TASK STATEMENT
The exercise calls for exact output of the lines between the one that contains "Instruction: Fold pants" and the end of the data, with both ends kept and pictures left out.

╔══

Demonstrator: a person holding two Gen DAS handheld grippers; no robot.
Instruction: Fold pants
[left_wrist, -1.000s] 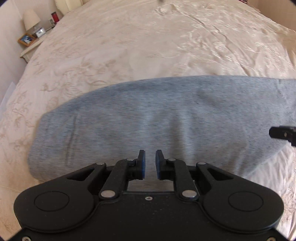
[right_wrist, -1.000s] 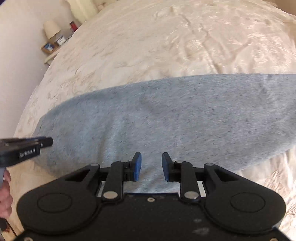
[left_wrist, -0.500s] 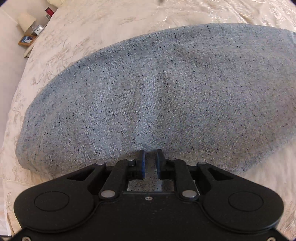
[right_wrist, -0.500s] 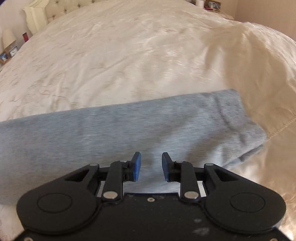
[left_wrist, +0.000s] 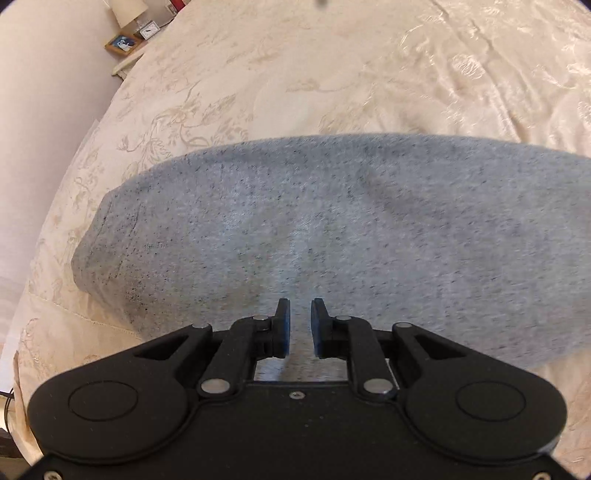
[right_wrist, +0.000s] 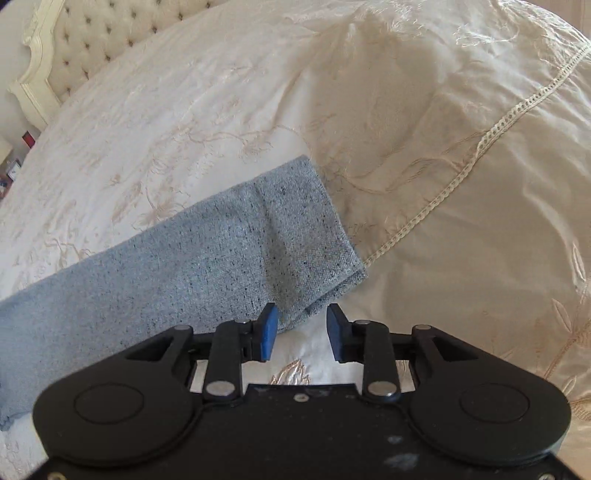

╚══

EXERCISE ANSWER
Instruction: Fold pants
[left_wrist, -1.000s] 
[right_wrist, -1.000s] 
[left_wrist, -0.500s] 
[right_wrist, -0.500s] 
[left_wrist, +0.000s] 
[right_wrist, +0.000s] 

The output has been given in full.